Opinion
8:22-cv-995-DNF
08-10-2023
OPINION AND ORDER
DOUGLAS N. FRAZIER UNITED STATES MAGISTRATE JUDGE
Plaintiff Brian Joseph Levesque seeks judicial review of the final decision of the Commissioner of the Social Security Administration (“SSA”) denying his claim for a period of disability and disability insurance benefits. The Commissioner filed the Transcript of the proceedings (“Tr.” followed by the appropriate page number), and the parties filed legal memoranda setting forth their positions.
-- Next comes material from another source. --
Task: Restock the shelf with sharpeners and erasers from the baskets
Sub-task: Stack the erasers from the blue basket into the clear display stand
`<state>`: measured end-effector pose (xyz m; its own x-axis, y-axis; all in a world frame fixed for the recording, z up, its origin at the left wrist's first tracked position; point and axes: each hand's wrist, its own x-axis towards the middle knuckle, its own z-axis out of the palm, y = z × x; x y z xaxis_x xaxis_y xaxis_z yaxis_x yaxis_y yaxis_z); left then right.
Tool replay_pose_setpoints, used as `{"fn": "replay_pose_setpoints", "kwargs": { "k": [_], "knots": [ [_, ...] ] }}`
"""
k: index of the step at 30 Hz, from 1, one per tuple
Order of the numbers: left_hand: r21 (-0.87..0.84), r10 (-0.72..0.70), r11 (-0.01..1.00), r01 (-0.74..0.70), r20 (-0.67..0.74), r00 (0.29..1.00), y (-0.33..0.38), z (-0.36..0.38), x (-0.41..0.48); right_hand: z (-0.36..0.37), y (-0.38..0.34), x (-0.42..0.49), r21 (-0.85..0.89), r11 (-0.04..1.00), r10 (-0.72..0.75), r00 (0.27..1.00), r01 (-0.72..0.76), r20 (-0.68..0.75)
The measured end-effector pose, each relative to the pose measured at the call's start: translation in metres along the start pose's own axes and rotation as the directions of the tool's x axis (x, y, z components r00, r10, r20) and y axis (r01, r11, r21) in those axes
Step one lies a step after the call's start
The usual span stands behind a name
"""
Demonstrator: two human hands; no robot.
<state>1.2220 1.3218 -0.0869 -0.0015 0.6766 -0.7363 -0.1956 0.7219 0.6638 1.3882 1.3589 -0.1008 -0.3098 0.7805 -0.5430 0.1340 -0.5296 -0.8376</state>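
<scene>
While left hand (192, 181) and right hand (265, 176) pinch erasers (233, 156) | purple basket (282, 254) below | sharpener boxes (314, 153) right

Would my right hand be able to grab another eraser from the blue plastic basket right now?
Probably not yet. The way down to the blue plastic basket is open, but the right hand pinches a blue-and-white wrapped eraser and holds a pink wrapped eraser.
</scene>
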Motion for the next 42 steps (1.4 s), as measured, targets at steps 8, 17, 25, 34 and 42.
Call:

Plaintiff also filed a reply. As explained below, the decision of the Commissioner is REVERSED and REMANDED pursuant to § 205(g) of the Social Security Act, 42 U.S.C. § 405(g).
I. Social Security Act Eligibility, Standard of Review, Procedural History, and the ALJ's Decision
A. Social Security Eligibility
The law defines disability as the inability to do any substantial gainful activity by reason of any medically determinable physical or mental impairment which can be expected to result in death, or which has lasted or can be expected to last for a continuous period of not less than twelve months. 42 U.S.C. §§ 416(i), 423(d)(1)(A), 1382c(a)(3)(A); 20 C.F.R. §§ 404.1505(a), 416.905(a). The impairment must be severe, making the claimant unable to do his previous work, or any other substantial gainful activity which exists in the national economy. 42 U.S.C. §§ 423(d)(2)(A), 1382c(a)(3)(A); 20 C.F.R. §§ 404.1505-404.1511, 416.905-416.911.
B. Standard of Review
The Commissioner's findings of fact are conclusive if supported by substantial evidence. 42 U.S.C. § 405(g). “Substantial evidence is more than a scintilla and is such relevant evidence as a reasonable person would accept as adequate to support a conclusion. Even if the evidence preponderated against the Commissioner's findings, we must affirm if the decision reached is supported by substantial evidence.” Crawford v. Comm'r of Soc. Sec., 363 F.3d 1155, 1158 (11th Cir. 2004). In conducting this review, this Court may not reweigh the evidence or substitute its judgment for that of the ALJ, but must consider the evidence as a whole, taking into account evidence favorable as well as unfavorable to the decision. Winschel v. Comm'r of Soc. Sec., 631 F.3d 1176, 1178 (11th Cir. 2011) (citation omitted); Foote v. Chater, 67 F.3d 1553, 1560 (11th Cir. 1995); Martin v. Sullivan, 894 F.2d 1520, 1529 (11th Cir. 1990). Unlike findings of fact, the Commissioner's conclusions of law are not presumed valid and are reviewed under a de novo standard. Keeton v. Dep't of Health & Human Servs., 21 F.3d 1064, 1066 (11th Cir. 1994); Maldonado v. Comm'r of Soc. Sec., No. 20-14331, 2021 WL 2838362, at *2 (11th Cir. July 8, 2021); Martin, 894 F.2d at 1529. “The [Commissioner's] failure to apply the correct law or to provide the reviewing court with sufficient reasoning for determining that the proper legal analysis has been conducted mandates reversal.” Keeton, 21 F.3d at 1066.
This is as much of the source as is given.